Could you copy out every line of the data where the word "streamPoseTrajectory" occurs?
*** RECORDS FOR PROCESSING ***
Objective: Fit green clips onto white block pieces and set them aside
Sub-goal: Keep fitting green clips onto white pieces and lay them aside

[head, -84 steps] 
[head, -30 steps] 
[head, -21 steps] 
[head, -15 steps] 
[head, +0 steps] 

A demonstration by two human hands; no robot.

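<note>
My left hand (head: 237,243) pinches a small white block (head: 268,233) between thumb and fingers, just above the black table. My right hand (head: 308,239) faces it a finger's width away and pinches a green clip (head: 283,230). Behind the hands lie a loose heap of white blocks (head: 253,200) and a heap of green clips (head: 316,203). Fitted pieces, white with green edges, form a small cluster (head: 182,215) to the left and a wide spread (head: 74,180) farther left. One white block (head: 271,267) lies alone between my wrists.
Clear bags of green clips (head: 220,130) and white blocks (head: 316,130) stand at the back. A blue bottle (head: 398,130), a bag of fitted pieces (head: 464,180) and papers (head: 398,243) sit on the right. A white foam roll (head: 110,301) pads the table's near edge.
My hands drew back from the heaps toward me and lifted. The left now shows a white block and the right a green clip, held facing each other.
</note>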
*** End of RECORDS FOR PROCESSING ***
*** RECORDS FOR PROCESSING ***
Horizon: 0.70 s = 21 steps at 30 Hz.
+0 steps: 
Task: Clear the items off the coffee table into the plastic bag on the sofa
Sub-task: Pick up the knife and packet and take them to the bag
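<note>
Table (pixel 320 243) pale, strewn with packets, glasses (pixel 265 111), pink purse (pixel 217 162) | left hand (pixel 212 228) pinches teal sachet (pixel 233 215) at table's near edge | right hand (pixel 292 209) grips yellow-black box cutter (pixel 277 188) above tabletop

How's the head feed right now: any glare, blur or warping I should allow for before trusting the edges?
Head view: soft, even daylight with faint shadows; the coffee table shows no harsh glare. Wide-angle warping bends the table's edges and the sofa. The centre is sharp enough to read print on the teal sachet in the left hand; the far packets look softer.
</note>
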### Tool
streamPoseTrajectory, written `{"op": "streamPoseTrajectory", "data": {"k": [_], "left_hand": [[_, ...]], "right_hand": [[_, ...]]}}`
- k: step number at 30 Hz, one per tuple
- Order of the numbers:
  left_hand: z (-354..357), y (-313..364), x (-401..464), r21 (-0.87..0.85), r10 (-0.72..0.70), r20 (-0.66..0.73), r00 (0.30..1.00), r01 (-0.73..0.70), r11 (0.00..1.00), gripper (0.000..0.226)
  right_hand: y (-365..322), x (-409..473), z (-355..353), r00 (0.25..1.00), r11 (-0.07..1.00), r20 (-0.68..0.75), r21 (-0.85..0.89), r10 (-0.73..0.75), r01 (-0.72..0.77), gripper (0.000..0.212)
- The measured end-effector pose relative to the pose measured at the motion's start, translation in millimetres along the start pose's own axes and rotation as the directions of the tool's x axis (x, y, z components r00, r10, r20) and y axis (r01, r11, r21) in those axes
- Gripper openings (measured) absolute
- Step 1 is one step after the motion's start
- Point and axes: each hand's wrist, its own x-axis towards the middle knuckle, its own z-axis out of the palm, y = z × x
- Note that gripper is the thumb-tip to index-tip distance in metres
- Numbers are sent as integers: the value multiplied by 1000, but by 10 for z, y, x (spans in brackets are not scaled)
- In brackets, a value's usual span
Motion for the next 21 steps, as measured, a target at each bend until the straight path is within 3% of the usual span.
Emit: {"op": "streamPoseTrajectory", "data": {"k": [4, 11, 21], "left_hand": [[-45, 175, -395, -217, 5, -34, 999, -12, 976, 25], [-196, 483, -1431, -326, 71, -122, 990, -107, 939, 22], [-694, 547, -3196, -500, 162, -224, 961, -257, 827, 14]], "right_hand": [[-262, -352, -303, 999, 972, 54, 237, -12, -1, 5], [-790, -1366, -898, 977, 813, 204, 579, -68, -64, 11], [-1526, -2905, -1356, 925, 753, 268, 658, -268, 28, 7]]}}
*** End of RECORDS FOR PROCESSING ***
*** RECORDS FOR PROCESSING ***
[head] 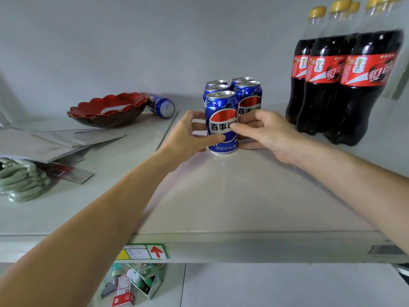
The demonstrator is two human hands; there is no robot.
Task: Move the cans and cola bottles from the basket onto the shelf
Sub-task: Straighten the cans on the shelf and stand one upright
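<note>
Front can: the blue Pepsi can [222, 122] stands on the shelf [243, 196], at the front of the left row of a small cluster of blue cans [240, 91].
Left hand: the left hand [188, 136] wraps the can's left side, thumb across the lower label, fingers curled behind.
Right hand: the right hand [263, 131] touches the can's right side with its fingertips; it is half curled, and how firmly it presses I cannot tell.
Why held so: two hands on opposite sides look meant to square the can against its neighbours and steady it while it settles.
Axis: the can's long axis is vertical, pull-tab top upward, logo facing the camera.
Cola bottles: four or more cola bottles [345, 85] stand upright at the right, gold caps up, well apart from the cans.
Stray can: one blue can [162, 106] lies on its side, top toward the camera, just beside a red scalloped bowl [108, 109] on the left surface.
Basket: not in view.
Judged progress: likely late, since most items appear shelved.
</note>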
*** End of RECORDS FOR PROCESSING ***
### RESPONSE AREA
streamPoseTrajectory, written `{"op": "streamPoseTrajectory", "data": {"k": [_], "left_hand": [[_, ...]], "right_hand": [[_, ...]]}}`
Emit: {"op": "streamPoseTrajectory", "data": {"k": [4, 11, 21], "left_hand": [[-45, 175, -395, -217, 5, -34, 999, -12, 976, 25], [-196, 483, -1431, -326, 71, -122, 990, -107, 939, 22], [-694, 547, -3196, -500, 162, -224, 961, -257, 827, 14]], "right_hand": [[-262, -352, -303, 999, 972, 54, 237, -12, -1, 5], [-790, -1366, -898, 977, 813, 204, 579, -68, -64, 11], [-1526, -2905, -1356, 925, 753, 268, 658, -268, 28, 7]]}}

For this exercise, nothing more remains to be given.